Respecto a la calificación jurídica de los hechos cometidos por el recurrente se comparte también la que realiza la Juzgadora en la sentencia, por cuanto en primer lugar es evidente que si el autor del hecho entra en la farmacia pidiendo dinero y al no dárselo se lleva el primer objeto que puede coger, en este caso unas gafas valoradas en 20 euros, lo que le guía en su comportamiento es un inequívoco ánimo de lucro. Por otra parte como se reconoce en la sentencia a lo mejor en un primer momento Darío no pretendía utilizar la violencia, puesto que comenzó pidiendo dinero pero ante la negativa del denunciante a dárselo insultó y amenazó al farmacéutico con matarle y adoptó un comportamiento agresivo perfecta y detalladamente descrito por el testigo en el acto del juicio, hasta el punto de que dos comerciales que se encontraban en el interior de la farmacia salieron con miedo de la misma, haciendo el acusado ademán de agredir al farmacéutico y marchándose del local al ver que los citados testigos habían salido y podían haber llamado a la Policía no sin antes coger el primer objeto que pudo, por lo que efectivamente se trata de un delito de robo con violencia e intimidación si bien, dada la escasa entidad de las mismas procede, como acertadamente ha realizado la Magistrada-Juez de lo Penal, la aplicación del párrafo tercero del art. 242 del C.P . desestimándose, en consecuencia, también el recurso por este motivo, y confirmándose íntegramente la sentencia recurrida.
SEGUNDO.- Se declaran de oficio las costas causadas en esta alzada en virtud de lo dispuesto en el artículo 240 de la L.E.Cr ..
Así, en ejercicio de la potestad jurisdiccional que nos ha conferido la Constitución Española, y en nombre de Su Majestad El Rey.
Fallo
Que desestimamos el recurso de apelación interpuesto por la Procuradora de los Tribunales Doña Mª Ángeles González Rivero en representación de D. Darío contra la sentencia dictada por la Iltma.

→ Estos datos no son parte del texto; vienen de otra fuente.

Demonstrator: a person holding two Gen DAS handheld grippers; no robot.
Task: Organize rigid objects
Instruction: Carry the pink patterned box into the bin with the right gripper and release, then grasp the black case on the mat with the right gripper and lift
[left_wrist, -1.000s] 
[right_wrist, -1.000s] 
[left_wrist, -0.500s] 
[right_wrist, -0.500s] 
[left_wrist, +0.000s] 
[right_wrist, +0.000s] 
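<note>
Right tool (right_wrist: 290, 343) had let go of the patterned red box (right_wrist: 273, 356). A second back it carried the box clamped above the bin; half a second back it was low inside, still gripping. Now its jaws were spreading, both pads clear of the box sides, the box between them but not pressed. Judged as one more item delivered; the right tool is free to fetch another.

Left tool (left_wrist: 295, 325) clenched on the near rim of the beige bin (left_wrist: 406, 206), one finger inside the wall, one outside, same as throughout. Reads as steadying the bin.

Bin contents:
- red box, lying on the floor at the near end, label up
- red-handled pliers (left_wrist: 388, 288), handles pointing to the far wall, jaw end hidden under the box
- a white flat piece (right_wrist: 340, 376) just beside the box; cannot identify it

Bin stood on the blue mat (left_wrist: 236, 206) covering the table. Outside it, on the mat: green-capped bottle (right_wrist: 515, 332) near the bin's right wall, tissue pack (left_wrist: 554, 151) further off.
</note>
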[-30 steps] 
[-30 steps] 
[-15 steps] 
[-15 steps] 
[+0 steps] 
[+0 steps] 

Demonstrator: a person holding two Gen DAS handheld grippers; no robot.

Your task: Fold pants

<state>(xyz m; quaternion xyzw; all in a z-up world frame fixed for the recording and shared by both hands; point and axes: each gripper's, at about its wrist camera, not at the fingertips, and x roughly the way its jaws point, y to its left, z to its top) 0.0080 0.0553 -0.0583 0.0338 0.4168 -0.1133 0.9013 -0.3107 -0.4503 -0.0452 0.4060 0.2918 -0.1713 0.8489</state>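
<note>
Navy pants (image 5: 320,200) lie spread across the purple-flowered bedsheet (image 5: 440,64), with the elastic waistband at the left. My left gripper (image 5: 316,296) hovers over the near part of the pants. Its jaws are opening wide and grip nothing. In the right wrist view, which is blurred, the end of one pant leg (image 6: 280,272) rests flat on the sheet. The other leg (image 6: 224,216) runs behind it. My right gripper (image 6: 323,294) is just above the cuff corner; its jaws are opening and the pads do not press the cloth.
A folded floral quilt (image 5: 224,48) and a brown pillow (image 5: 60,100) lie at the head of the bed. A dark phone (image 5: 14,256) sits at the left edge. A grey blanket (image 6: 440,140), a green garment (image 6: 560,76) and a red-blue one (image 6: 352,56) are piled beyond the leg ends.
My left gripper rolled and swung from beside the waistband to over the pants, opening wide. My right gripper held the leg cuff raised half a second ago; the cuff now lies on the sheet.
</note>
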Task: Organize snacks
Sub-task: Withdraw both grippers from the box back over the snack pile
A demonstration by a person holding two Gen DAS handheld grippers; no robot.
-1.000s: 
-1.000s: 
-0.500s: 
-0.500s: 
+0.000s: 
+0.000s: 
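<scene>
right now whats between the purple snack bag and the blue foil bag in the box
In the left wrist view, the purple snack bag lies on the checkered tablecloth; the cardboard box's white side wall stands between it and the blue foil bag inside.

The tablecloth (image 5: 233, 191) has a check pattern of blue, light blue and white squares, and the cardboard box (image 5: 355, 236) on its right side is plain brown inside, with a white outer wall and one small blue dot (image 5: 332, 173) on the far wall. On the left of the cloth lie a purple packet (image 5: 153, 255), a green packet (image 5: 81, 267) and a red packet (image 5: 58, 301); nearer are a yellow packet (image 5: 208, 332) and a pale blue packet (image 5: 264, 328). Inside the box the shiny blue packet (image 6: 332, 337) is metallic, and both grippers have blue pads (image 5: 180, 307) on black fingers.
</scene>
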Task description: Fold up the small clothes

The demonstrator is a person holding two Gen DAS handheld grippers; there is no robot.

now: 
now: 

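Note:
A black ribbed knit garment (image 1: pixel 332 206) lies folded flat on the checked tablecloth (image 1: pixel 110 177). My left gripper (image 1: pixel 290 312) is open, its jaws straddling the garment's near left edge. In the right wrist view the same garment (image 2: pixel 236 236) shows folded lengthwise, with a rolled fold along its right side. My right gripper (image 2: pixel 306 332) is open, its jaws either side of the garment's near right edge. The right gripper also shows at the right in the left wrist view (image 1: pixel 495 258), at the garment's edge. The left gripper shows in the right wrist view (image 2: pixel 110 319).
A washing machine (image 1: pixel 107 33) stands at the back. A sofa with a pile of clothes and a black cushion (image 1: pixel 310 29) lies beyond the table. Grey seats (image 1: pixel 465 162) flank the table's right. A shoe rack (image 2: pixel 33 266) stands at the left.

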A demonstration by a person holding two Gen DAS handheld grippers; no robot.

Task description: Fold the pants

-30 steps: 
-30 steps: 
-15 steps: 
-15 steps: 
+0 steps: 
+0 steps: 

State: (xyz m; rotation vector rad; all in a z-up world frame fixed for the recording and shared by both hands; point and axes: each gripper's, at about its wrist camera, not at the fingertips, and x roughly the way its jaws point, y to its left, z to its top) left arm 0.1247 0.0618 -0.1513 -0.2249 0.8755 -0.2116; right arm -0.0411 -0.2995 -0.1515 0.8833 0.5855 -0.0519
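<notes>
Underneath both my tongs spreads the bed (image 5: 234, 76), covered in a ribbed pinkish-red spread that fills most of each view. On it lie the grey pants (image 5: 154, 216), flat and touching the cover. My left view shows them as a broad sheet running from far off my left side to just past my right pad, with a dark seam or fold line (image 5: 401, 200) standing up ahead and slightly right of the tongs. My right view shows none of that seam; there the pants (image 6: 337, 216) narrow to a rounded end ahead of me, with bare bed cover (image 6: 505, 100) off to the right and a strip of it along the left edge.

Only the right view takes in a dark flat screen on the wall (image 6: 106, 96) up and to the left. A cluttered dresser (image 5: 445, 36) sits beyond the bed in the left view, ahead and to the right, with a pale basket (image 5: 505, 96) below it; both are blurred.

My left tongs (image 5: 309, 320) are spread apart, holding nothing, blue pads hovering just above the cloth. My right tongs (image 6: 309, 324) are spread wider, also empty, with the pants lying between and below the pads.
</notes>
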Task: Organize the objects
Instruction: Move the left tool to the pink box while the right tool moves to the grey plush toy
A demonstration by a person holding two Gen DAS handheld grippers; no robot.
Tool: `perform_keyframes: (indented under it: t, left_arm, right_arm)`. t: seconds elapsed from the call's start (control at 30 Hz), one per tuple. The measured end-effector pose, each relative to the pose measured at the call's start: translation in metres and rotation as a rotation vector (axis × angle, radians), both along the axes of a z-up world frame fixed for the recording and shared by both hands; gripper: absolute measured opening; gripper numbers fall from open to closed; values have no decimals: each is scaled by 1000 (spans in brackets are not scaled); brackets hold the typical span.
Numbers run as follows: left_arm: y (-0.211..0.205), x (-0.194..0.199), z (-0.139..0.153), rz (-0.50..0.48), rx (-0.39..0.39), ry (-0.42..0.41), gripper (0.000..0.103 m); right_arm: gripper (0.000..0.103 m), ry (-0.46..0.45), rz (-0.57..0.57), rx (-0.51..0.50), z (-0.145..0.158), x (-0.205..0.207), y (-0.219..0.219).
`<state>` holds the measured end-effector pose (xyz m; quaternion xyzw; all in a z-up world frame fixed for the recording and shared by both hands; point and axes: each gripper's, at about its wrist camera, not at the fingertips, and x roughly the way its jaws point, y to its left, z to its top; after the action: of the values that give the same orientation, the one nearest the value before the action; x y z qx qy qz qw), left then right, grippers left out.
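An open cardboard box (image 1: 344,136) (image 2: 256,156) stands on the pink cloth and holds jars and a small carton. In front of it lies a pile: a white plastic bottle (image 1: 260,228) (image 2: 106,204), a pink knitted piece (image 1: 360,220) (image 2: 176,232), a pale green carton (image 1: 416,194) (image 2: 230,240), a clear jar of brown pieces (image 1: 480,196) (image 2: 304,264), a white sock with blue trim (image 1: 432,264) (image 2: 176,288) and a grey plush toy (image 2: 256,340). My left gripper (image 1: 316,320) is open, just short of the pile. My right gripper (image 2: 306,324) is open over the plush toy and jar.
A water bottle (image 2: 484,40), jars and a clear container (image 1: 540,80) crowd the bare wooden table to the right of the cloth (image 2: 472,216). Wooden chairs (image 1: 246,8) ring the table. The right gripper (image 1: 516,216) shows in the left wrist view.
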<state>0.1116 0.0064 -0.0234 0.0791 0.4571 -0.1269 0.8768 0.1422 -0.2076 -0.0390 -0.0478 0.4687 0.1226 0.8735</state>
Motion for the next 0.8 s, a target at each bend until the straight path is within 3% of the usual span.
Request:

Sra. Magistrada-Juez del Juzgado de lo Penal núm. 15 de Madrid, de fecha 29 de octubre de 2009 , en Juicio Oral nº 476/08 y al que este procedimiento se contrae, y CONFIRMAMOS íntegramente la misma, declarando de oficio las costas causadas en esta alzada.
Siendo firme esta Sentencia desde ésta fecha, por no caber contra ella recurso alguno, devuélvase la causa original junto con su testimonio al Juzgado de procedencia, una vez notificada a las partes, para su ejecución y cumplimiento.
Así por ésta nuestra Sentencia, lo pronunciamos, mandamos y firmamos.
PUBLICACIÓN.- Leída y publicada fue la anterior Sentencia por la Magistrada Ilma. Sra. Dña. ÁNGELA ACEVEDO FRÍAS, estando celebrando audiencia pública. Doy fe.